Even browse nodes themselves are created and deleted as items demand. When, for example, a new toy starts selling briskly, there may not be a node that appropriately categorizes the toy. In that case, a node would be created and the toy would be associated with the node. Then, if the sale of the toy died out, the node might be deleted. Other nodes are much longer lived. Top level nodes, for example, “Books” and “Apparel,” have remained unchanged for years.
That means that an album may have browsenodes giving us values of “Pop, Jazz, and Hard Bop”, but the same item may also have browsenodes with names like “Bestsellers”, “40% off sale”, and all sorts of other useless data.
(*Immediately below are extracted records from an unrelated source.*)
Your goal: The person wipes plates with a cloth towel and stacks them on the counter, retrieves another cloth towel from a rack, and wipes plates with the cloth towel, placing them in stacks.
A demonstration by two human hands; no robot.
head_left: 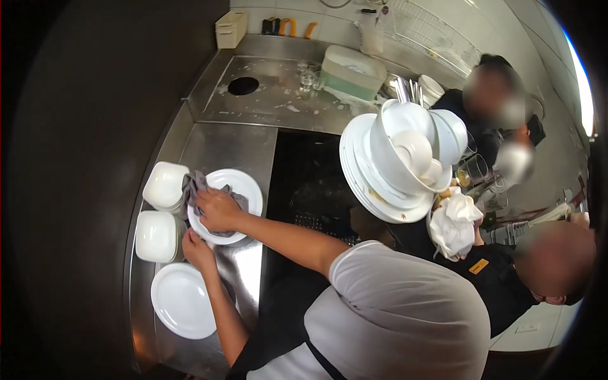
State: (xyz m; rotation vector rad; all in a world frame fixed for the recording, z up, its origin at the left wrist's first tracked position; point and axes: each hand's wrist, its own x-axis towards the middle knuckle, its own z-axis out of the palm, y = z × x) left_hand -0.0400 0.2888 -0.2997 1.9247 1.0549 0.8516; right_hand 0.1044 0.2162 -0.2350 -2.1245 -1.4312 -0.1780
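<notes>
White sleeve looming closest, and past it two bare arms reach out over the steel worktop! Right hand on top: its grip is closed on a bunched grey cloth, pressed down inside the round white plate, with cloth spilling over the far rim. Left hand down at the near-left edge, fingers seemingly pinched on the rim (how far they tuck underneath, I can't tell). So here's the geometry: the plate sits over the worktop, directly under the right hand and to the right of the left one, both hands in contact. No long axis to play with, it's a circle; whether it rests on the steel or is lifted slightly, I can't say.

Just beyond the left hand stand two stacks of square dishes, the right stack and the left stack, side by side. Left of the left forearm, another round plate lies flat, nearer that arm than the other. And over on the right, what a load: a pile of dirty dishes, plates under bowls, next to a co-worker in black!
</notes>
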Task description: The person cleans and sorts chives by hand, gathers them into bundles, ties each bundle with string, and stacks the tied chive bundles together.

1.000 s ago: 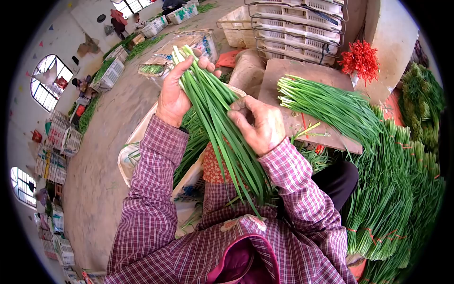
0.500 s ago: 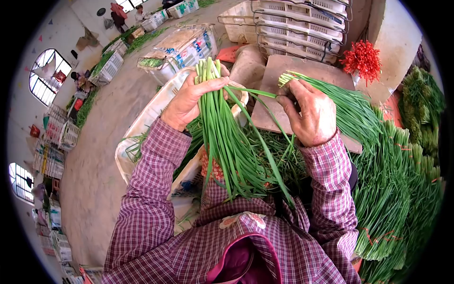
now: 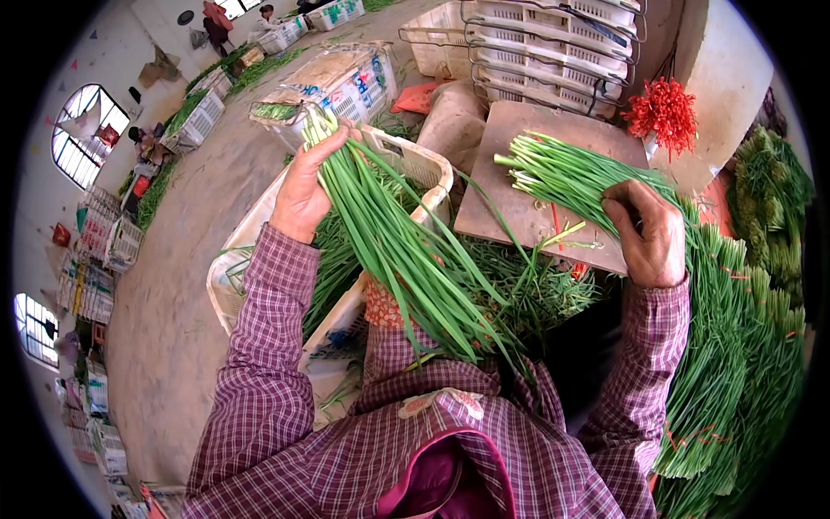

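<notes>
While the left hand (image 3: 304, 192) holds a bunch of green stalks (image 3: 393, 242) left of the board (image 3: 545, 121), the right hand (image 3: 650, 232) bends over the leafy pile (image 3: 566, 173) on the board.

The left fingers wrap the bunch's pale ends; whether the right fingers pinch a leaf, one cannot tell. No tie shows around the held bunch, so it looks unfinished. Right of the board, bundles with red bands (image 3: 726, 346) seem done; left of it, loose greens (image 3: 339, 259) in a crate (image 3: 221, 290) appear unbundled. Red strips (image 3: 664, 117) hang beyond the board's far right corner.
</notes>
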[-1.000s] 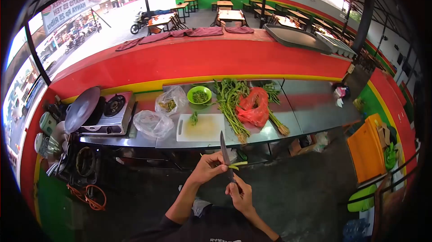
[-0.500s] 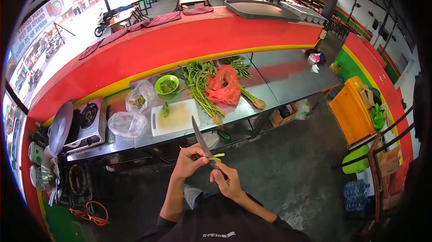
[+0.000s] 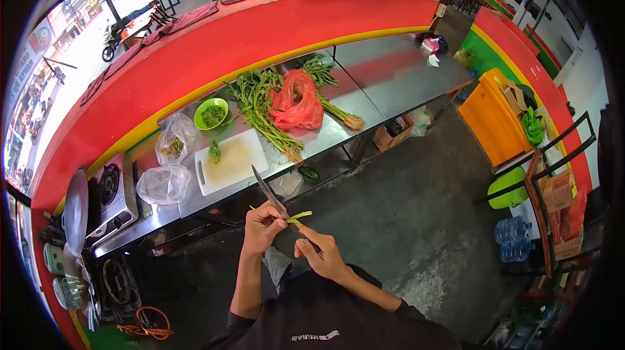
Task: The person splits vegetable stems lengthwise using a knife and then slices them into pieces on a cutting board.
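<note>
My left hand [image 3: 263, 226] pinches a thin green stem [image 3: 300, 216] in front of my body, below the counter's front edge. My right hand [image 3: 322, 253] grips the handle of a knife [image 3: 268, 190], its blade pointing up and away and crossing the stem. Beyond them a white cutting board [image 3: 236, 163] lies on the steel counter, with a small leafy piece [image 3: 214, 152] on it. Bundles of leafy greens [image 3: 258, 104] and a red plastic bag [image 3: 296, 104] are right of the board. Behind it stands a green bowl [image 3: 211, 114] of cut greens.
Two clear plastic bags [image 3: 164, 184] lie left of the board. A gas stove [image 3: 116, 199] with a large pan lid [image 3: 75, 213] is at the far left. On the right are an orange panel [image 3: 493, 119], a green bin [image 3: 508, 188] and water bottles [image 3: 513, 239].
The view has turned and tilted, so the counter appears more slanted and farther left. Both hands keep their hold on the stem and the knife, close together.
</note>
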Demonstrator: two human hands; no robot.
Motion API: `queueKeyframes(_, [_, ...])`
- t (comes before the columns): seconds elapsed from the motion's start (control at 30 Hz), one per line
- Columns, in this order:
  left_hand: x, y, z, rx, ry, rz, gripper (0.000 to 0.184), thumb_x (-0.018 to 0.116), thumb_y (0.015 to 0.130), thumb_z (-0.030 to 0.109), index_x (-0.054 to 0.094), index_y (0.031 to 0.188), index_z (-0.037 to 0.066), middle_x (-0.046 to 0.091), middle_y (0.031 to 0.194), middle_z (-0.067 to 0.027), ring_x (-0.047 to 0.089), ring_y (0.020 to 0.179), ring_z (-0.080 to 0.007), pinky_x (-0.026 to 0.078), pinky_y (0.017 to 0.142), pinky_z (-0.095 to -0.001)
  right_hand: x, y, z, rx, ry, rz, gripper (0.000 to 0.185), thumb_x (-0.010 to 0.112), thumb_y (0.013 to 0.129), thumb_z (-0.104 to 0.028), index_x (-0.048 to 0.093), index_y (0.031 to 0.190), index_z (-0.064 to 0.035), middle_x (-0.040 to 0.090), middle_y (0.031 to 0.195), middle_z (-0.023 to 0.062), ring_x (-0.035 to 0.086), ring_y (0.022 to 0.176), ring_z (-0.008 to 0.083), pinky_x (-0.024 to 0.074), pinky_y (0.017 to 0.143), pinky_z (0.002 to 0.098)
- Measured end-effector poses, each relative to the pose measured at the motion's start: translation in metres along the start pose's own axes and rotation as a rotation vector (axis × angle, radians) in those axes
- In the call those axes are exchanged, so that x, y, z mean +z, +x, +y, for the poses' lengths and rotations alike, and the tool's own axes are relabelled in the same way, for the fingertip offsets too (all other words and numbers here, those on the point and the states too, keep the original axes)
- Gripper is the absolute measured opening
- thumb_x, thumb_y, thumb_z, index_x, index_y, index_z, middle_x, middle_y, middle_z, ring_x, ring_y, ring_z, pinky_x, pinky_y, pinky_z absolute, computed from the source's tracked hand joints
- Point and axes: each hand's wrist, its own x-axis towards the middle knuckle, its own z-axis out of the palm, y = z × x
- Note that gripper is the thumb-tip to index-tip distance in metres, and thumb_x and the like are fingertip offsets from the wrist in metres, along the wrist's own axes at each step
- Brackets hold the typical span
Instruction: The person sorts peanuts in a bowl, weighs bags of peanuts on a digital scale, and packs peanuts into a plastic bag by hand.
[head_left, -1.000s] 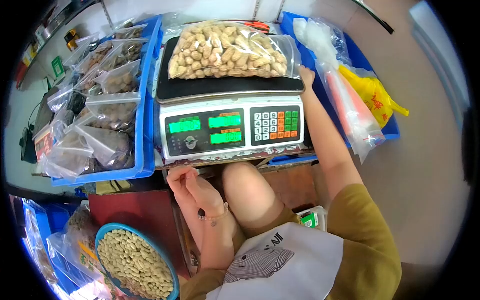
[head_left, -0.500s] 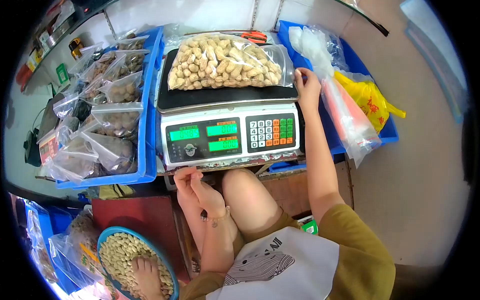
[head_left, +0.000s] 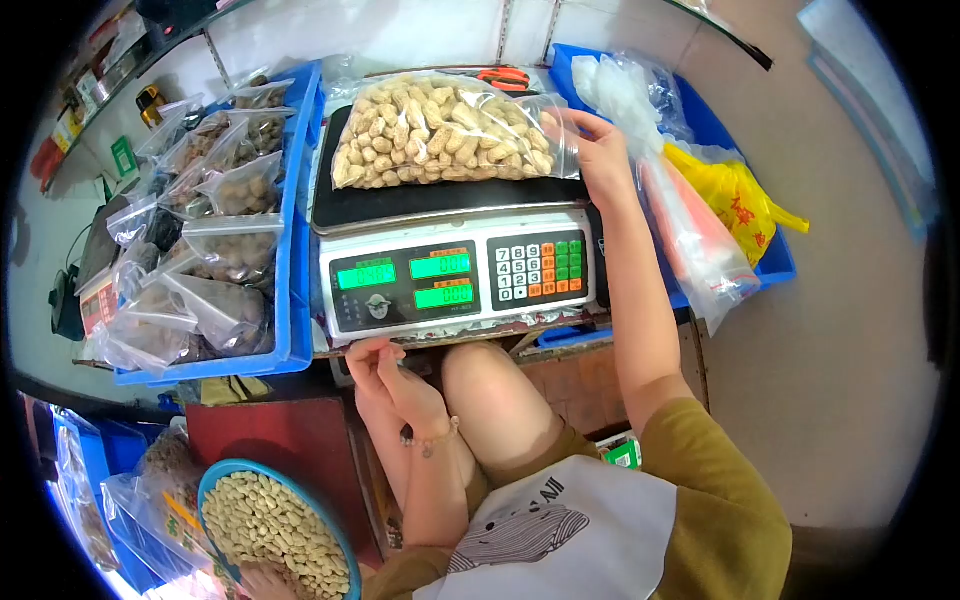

Thankfully it’s fairly easy to identify that genre data all sits under “Styles” (for music) and “Subjects” (for books) which have IDs 520920 and 1025612 respectively in the UK.
Once I had those parents identified it was easy enough to extend the Amazon::Element class to add a method to read out the appropriate browsenodes and return them:
class Amazon::Element
def extract_genre_children_of(browse_node_id)
browse_nodes = elem.search('browsenodes>browsenode')
genres = browse_nodes.inject([]) do |collection, bnode|
if bnode.search("//ancestors//browsenode/browsenodeid[text()='#{browse_node_id}']").length > 0
collection += bnode.search('name').collect(&:inner_text)
end
collection
end
genres.uniq
end
end
That code’s far from perfect - it returns a few higher level items I subsequently filter out - but it’s doing the job for me.
Of course, the resulting data is variable in quality. I certainly wouldn’t call Battles’ Mirrored “Adult Contemporary”, but it’s a start towards finding some genres automatically and hopefully as we build up a large enough store of data it will begin to become more useful. In the meantime, we’re also experimenting with musicbrainz to pull in some extra data from their tags.